No recuerdo exactamente qué palabras le dirigí para intentar animarla. La invité a unirse al grupo de sus compañeras. Me miró de nuevo algo decepcionada y dándose media vuelta, lentamente se alejó de la valla pero sin decidirse del todo a seguir mi pobre consejo. Cuando menos lo esperaba, se volvió y con su mano de pequeño ángel me lanzó un leve, dulcísimo beso que me llegó como el vuelo de una mariposa blanca.

domingo, 1 de febrero de 2009

Reencuentro

Por poniente asomaban nubes color panza de burro, pero no terminaban de acercarse. Casi se masticaba la electricidad estática que acumulaban entre sí, como perros que se enseñan los dientes. El viento zarandeaba los árboles y a todo lo que le ofrecía la menor resistencia, pero debía estar a niveles más bajos que las nubes y estas permanecían en su quietud amenazante. Las moléculas del aire rozaban con fuerza, supongo, y eso hacía que flotaran en el aire iones que contribuían a electrizar la atmósfera. La gente caminaba con cara de sufrimiento, soportando la ira del viento y con un miedo inconsciente reflejado en los rostros.
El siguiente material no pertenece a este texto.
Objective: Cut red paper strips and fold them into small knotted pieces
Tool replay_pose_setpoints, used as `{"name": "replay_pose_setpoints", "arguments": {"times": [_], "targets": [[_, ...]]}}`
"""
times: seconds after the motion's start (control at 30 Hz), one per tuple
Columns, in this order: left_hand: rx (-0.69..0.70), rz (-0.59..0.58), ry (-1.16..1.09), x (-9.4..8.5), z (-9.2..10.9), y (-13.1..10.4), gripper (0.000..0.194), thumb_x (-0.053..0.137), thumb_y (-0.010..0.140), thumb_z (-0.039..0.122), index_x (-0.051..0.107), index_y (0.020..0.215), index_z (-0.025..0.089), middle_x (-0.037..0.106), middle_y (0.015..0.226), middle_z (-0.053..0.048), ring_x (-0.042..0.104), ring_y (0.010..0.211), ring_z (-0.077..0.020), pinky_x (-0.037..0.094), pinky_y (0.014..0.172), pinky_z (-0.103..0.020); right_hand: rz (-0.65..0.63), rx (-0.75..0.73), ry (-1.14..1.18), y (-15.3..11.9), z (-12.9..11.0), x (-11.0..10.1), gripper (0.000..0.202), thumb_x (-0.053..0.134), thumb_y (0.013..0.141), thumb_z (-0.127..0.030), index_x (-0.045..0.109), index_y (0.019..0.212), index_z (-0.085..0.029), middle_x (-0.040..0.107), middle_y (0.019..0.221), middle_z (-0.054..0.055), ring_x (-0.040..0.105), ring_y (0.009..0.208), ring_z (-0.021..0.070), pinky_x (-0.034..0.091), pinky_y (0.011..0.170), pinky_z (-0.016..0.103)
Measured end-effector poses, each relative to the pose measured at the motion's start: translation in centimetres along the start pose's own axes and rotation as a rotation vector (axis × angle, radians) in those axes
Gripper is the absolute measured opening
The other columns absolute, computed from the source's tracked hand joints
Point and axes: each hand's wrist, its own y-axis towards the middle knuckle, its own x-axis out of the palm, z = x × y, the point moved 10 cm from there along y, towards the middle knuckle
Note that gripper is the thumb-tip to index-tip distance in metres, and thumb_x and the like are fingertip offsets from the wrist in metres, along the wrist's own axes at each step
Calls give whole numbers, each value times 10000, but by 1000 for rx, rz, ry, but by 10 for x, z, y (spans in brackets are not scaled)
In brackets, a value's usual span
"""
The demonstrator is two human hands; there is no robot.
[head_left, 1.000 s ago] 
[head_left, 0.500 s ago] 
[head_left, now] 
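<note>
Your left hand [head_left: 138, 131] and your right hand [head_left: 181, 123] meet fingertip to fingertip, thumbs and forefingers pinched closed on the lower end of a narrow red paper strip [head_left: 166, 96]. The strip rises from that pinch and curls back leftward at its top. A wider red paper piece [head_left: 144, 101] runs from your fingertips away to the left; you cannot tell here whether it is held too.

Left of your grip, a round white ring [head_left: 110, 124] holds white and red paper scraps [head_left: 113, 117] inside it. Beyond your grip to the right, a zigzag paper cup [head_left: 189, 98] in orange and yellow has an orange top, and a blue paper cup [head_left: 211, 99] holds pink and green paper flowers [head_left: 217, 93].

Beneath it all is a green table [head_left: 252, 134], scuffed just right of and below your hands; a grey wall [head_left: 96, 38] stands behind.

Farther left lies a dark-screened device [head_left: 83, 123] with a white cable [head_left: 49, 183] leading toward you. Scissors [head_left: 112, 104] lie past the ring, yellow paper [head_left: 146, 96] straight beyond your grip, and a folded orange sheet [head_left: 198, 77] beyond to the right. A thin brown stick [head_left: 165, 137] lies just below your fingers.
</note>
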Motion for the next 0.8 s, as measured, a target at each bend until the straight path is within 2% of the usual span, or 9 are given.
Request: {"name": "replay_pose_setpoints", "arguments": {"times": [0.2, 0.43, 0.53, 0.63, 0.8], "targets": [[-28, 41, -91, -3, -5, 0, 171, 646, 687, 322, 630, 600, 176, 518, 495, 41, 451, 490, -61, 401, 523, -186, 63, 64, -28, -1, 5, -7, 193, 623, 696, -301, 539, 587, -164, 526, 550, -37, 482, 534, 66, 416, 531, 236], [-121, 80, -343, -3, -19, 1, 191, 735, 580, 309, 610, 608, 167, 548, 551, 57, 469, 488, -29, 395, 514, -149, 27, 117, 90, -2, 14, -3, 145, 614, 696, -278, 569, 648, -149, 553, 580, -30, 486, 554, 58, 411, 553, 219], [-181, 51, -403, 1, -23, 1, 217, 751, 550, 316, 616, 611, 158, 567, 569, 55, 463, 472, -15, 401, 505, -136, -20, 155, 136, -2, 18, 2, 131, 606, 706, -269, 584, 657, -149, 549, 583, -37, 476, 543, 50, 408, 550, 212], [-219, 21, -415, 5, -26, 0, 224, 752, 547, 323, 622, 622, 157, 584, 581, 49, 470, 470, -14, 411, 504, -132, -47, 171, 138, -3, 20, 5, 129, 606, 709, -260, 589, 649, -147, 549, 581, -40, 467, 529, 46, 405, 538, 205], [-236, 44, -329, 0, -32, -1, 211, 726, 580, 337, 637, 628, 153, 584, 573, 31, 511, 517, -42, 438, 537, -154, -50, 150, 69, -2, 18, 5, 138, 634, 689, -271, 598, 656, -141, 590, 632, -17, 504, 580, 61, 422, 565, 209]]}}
Coincidimos en la puerta de un comercio. Me había detenido unos segundos leyendo algo del escaparate y esto dio ocasión para que él saliera y nos miráramos. La sorpresa fue sustituida por la alegría del reencuentro. El abrazo, el reconocer en silencio que ambos estábamos más viejos que hace diez o doce años, las múltiples cosas de qué hablar y el sombrío presagio de que revoloteaba una nube negra en nuestra charla. Decidí no posponer el tema. En cuanto pude saqué a colación lo que nos acongojaba, el mal trago, pasarlo pronto. Le dije que sentía lo de su hijo, que casi no sabía expresarlo con palabras, pero que compartía aquella pena. Le pregunté por su mujer. Mal. Fue su respuesta seca. Un chaval de veintipocos, víctima de una enfermedad larga, desconocida y cruel, que se fue del lado de ellos para siempre hace ya un par de años.
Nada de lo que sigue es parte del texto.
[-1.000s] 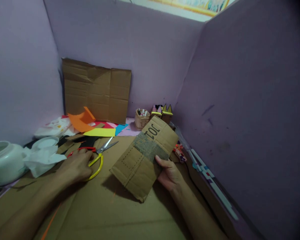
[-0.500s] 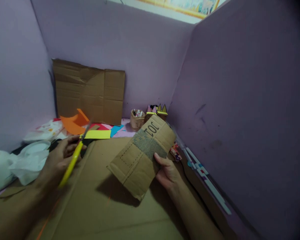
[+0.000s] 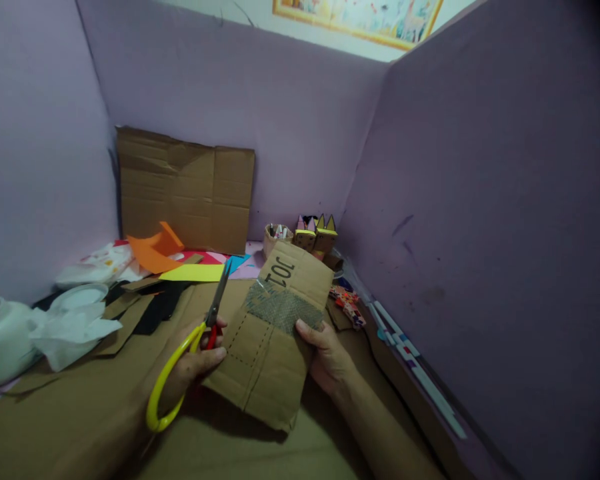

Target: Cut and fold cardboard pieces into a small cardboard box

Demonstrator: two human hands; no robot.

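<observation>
My left hand is closed around a pair of scissors with a yellow handle loop and a bit of red showing. Their dark blades point up and away, close together. The left thumb tip lies at the left edge of a piece of brown cardboard; whether it presses on it I cannot tell. My right hand grips that cardboard by its right edge, thumb on top and fingers hidden behind. Printed letters, a strip of patterned tape and a dashed rectangle mark its face, and it is tilted above the cardboard-covered table.
A white jar and crumpled white plastic stand at the left. Orange paper and yellow paper lie behind. A large cardboard sheet leans on the purple wall, near a pen holder. Paper strips line the right.
My left hand has brought the scissors rightward to the cardboard's left edge, with the blades now pointing up beside it. The cardboard in my right hand has turned slightly more upright and shifted a little left.
</observation>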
Era tan hondo el dolor que lo revivió como si hubiera sido ayer. Comprendí qué verdad es que lo más duro para unos padres es perder a un hijo. A pesar de que plagiando al maestro, era una muerte anunciada. Yo había sido testigo cómo se agarraban a cada medicamento paliativo, cómo acudieron a magas y sanadores, cómo al final asumieron la realidad aunque fueran incapaces de superarla.
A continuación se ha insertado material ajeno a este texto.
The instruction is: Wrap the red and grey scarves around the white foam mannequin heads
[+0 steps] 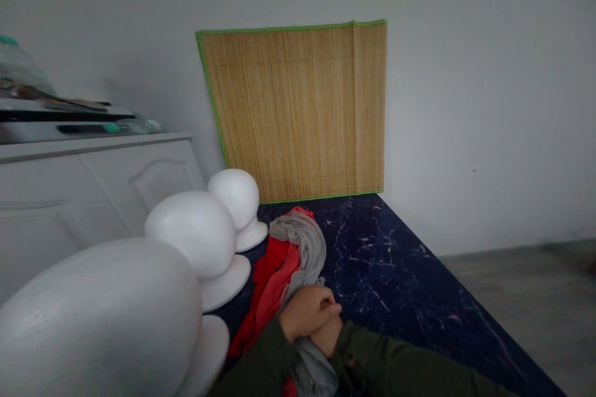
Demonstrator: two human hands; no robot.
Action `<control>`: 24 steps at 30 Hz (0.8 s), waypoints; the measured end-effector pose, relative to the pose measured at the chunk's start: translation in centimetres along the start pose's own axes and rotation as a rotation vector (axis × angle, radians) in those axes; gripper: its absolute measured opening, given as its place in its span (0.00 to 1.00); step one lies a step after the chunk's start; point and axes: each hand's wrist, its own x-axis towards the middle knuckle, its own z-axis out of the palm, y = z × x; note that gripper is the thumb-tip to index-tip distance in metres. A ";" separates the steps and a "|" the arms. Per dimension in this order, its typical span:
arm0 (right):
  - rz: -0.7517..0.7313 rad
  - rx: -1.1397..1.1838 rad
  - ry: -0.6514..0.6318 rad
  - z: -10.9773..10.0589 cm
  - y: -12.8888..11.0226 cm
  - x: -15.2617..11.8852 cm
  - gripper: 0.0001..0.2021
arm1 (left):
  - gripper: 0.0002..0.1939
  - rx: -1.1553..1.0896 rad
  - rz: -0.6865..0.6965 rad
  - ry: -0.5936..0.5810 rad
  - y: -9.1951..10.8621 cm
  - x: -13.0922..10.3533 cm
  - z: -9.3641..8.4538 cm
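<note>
My left hand (306, 311) lies across my right hand (328, 334), with its fingers curled in and nothing visible in them. The fingers of my right hand are hidden beneath it. Both hands rest on a bunched grey cloth (308, 242), which stretches away from me and also shows below my wrists. Beside it on the left lies a red cloth (274, 270) with lighter and darker red folds. Left of the cloths stand three white foam heads: a near one (107, 316), a middle one (198, 232) and a far one (236, 195), each on a round base.
The dark blue marbled table (395, 273) has its right edge running diagonally down to the floor side. A bamboo mat (298, 111) with green edging is upright against the wall. At left are white cabinets (153, 180) with a plastic bottle (21, 68) and flat items on top.
</note>
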 end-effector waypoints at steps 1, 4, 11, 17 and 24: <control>0.005 -0.007 -0.021 -0.6 0.4 -0.4 0.18 | 0.14 -0.021 -0.002 0.004 -0.6 0.1 -0.2; 0.034 -0.023 -0.062 -1.7 0.9 -1.2 0.21 | 0.13 -0.059 0.003 0.017 -1.6 0.3 -0.3; 0.054 -0.008 -0.071 -1.9 0.3 -1.2 0.22 | 0.13 -0.099 0.006 0.026 -1.4 0.1 0.2; 0.046 -0.025 -0.089 -2.2 0.1 -1.4 0.24 | 0.13 -0.090 0.001 0.030 -1.5 0.1 0.1; 0.077 -0.030 -0.078 -1.6 1.1 -1.5 0.25 | 0.14 -0.073 0.015 0.027 -1.5 0.1 0.1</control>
Nos despedimos hablando de cualquier trivialidad. El momento de la congoja había sido mínimamente superado, pero yo me di perfecta cuenta de que aquella herida estaba tan abierta como cuando se produjo. Si nuestro encuentro fue un abrazo, la despedida fue un 'ya sabes donde nos tenemos' mutuo, rápido. Las nubes seguían amenazantes, sin terminar de descargar su ira.